Of the many mistakes made by former Gov. Rod Blagojevich, one of the worst was his pitch to close state historic sites and state parks as a way to save money.
More than 6 years and a new governor later, the Illinois Department of Natural Resources has announced its “State Parks, Great Parks” initiative. It uses money from an increased vehicle registration fee to provide a dedicated amount of money for park upkeep and education.
Each year, an estimated 45 million people visit Illinois’ 324 state-owned natural properties, including several state parks in The Pantagraph area: Weldon Springs in DeWitt County; Moraine View near LeRoy; Edward Madigan near Lincoln; and Starved Rock near Utica.
“We were entrusted with new revenues to improve our parks through the passage of the sustainability bill in late 2012, and we are using those funds for the purposes for which they were intended,” IDNR Director Marc Miller said in a statement released last week.
“Illinois has wonderful natural beauty, and this early investment is the beginning of making our state parks great parks,” he said.
As described by IDNR, the money will be used to upgrade campground areas, improve trail maintenance, and enhance the agency’s website for park users.
Bumping the vehicle registration fee by $2, to $101, generates nearly $20 million annually for the parks fund. Approved in 2012, the fee increase was an alternative to charging park user fees. That was one of the many ideas floated and eventually dropped as the state muddled through a budget-balancing act that has never proved successful.
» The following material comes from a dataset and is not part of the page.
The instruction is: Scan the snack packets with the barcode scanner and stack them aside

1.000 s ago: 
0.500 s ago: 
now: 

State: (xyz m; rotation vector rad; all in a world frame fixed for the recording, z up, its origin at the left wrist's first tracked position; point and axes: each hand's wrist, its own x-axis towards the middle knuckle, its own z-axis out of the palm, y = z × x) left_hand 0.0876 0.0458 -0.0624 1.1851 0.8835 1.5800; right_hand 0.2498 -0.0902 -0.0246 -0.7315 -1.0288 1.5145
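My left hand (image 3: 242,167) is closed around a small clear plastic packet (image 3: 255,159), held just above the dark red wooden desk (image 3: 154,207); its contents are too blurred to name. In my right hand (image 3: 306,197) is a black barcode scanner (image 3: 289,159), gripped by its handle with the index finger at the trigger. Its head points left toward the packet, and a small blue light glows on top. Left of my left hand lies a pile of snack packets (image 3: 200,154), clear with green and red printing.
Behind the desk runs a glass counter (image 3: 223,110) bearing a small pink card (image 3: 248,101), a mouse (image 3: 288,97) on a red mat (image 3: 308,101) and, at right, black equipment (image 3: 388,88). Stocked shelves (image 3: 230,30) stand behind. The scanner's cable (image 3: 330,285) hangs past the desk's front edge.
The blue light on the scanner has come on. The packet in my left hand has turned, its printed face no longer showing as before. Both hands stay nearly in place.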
Still, the State Parks, Great Parks program looks like a great first step that probably deserves a fist bump rather than a standing ovation: The state has a long way to go to bring its parks back to first-rank status, with a huge backlog in needed maintenance and repairs. The parks need upgrades to roads, roofs for bathrooms and pavilions, and more attention given to sewage facilities.
The staff of IDNR takes pride in its stewardship of Illinois’ vast amount of land, and State Parks, Great Parks can be an effective way to acknowledge that and to wisely use the money raised from the higher vehicle registration fee.
But we also remind Miller of a statement he made in 2012: “We’re going to have to work to restore [the public’s] faith” in trusting the government to spend dedicated funds appropriately.
We fully expect him to keep his word in implementing State Parks, Great Parks.